**DATA BELOW:**
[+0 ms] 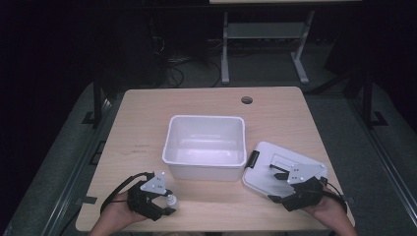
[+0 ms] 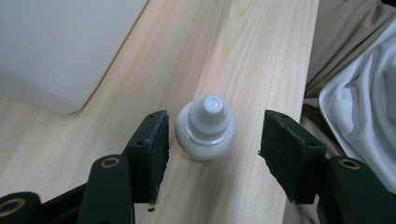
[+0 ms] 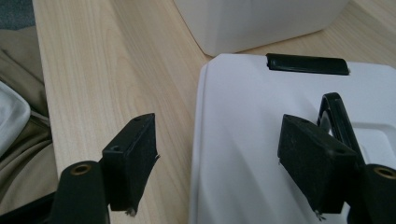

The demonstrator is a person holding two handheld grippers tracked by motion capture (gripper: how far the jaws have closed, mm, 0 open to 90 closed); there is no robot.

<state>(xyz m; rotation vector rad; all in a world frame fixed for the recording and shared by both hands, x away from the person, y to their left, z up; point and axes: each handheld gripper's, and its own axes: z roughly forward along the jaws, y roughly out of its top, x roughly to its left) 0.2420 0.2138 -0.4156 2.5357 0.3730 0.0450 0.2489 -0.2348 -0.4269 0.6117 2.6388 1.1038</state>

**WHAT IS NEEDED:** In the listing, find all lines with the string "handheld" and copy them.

**RESPONSE FOR THIS EXERCISE:**
The demonstrator is a person holding two handheld grippers tracked by motion capture (gripper: how far the jaws have closed, mm, 0 open to 90 closed); there is no robot.
<state>(xyz m; rotation vector rad; all in a world frame fixed for the recording and shared by both hands, x away from the person, y to their left, z up; point and axes: each handheld gripper's, and its own axes: z roughly forward along the jaws, y roughly out of its top, x roughly to its left) 0.2420 0.2138 -0.4156 2.5357 0.3730 0.0450 0.2489 -0.2348 -0.4269 0.6117 2.6388 1.1038</state>

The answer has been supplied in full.